Las elecciones catalanas se celebrarán como pronto el domingo, 7 de febrero de 2021. Tras la publicación este martes del cese del ya expresident, Quim Torra, en el Boletín Oficial del Estado (BOE) y el Diari Oficial de la Generalitat de Catalunya (DOGC), se activará el calendario electoral. Así, mañana, el presidente del Parlament, Roger Torrent, dará por comenzado el plazo de 10 días para hacer una ronda de contactos con los grupos parlamentarios para comprobar si hay un candidato con una mayoría para ser investido presidente de la Generalitat en sustitución de Torra. Los partidos independentistas ya han avisado de que no presentarán ningún nombre, y los grupos de la oposición no tienen mayoría para investir a un candidato alternativo.

Así, previsiblemente, Cataluña se dirige hacia unos comicios que tanto PSOE como PP pidieron nada más conocerse ayer la sentencia del Supremo. “Esta inhabilitación abre un tiempo nuevo para Cataluña. Se debe producir lo antes posible la convocatoria de unas elecciones autonómicas que permitan a los catalanes superar la situación de parálisis y de bloqueo generada por la actitud de los partidos independentistas a lo largo de los últimos meses”, dijo la presidenta del PSOE, Cristina Narbona, que manifestó también su “respeto” por el poder judicial.

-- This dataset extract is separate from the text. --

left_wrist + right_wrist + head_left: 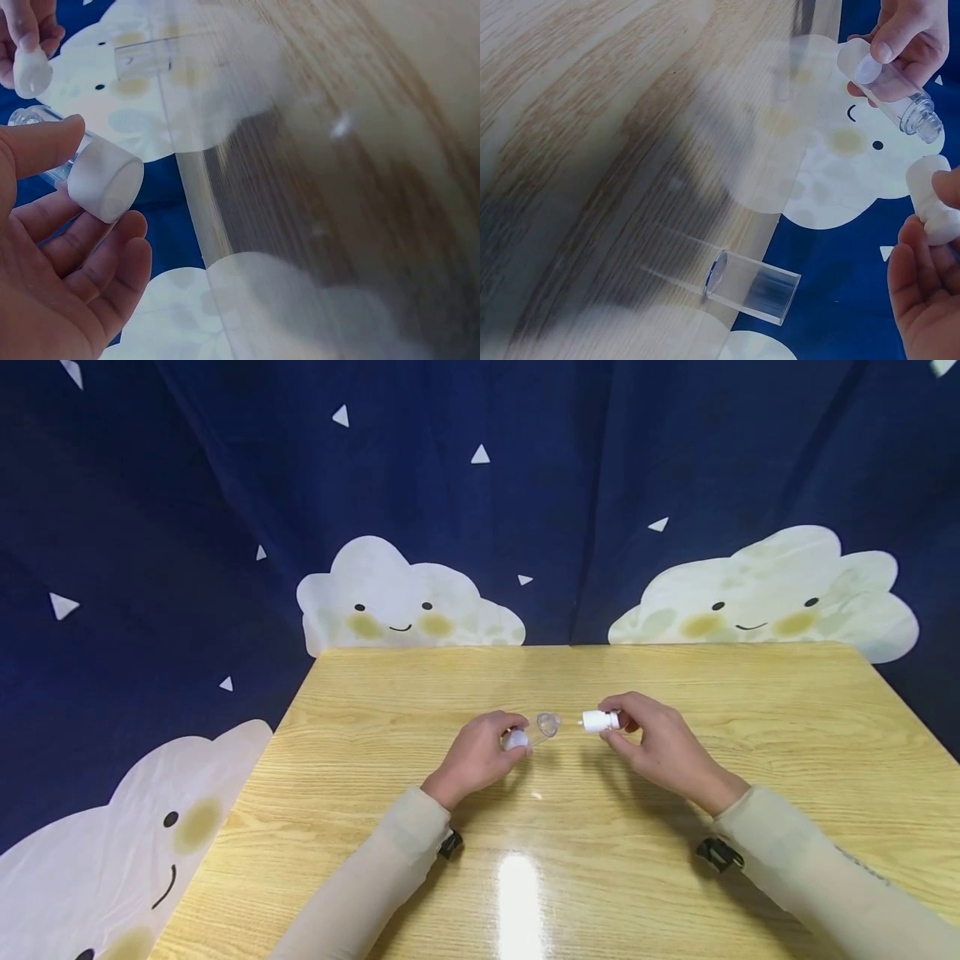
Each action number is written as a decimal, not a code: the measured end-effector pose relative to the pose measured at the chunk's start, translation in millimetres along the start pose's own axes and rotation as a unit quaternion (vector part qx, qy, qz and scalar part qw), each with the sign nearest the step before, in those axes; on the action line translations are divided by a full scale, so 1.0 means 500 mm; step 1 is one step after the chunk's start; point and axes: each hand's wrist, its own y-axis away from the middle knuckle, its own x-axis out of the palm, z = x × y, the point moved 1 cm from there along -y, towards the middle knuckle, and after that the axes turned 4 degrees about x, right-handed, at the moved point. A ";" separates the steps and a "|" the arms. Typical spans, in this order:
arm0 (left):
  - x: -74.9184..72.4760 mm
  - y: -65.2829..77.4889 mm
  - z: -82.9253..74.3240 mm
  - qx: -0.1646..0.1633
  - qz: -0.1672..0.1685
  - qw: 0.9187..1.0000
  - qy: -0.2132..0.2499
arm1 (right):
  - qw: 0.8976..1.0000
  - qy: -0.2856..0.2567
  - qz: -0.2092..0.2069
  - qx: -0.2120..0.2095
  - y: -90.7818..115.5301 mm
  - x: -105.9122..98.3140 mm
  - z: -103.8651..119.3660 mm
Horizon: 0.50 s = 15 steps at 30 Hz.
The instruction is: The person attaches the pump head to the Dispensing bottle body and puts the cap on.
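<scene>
My left hand grips a small clear bottle by its white base, thumb on one side and fingers on the other. The bottle lies tilted, its open threaded neck pointing right. Opposite it, my right hand pinches a white pump top between thumb and fingers. A thin tip on the pump top points left at the neck, with a small gap between them. Both parts are held above the table. On the table stands a clear cylindrical cap, seen in the right wrist view.
A light wooden table with a glossy, reflecting top lies under both hands. Behind it hangs a dark blue curtain with white clouds and triangles. Black wrist straps show under the sleeves.
</scene>
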 end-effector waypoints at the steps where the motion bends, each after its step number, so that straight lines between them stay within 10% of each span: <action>1: 0.001 0.000 0.000 -0.001 0.001 1.000 -0.001 | 1.000 0.000 0.001 0.000 0.000 0.000 0.000; 15: 0.009 -0.003 -0.005 -0.001 0.004 1.000 -0.006 | 1.000 -0.020 -0.002 -0.013 -0.018 -0.004 0.015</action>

El líder del PP, Pablo Casado, aseguró por su parte que “el Gobierno debe garantizar el cumplimiento de la sentencia y el orden público en Cataluña”. Desde el PP, como hicieron en Cs y Vox, también se atribuyeron parte del proceso que ha terminado con la inhabilitación de Torra.

Desde En Comú Podem, sin embargo, calificaron la sentencia como “desproporcionada”, un extremo con el que coincidió el ministro de Universidades del Gobierno de PSOE y Unidas Podemos, Manuel Castells. La CUP, por su parte, llamó a la ciudadanía a participar en todas las movilizaciones contra la inhabilitación de Torra.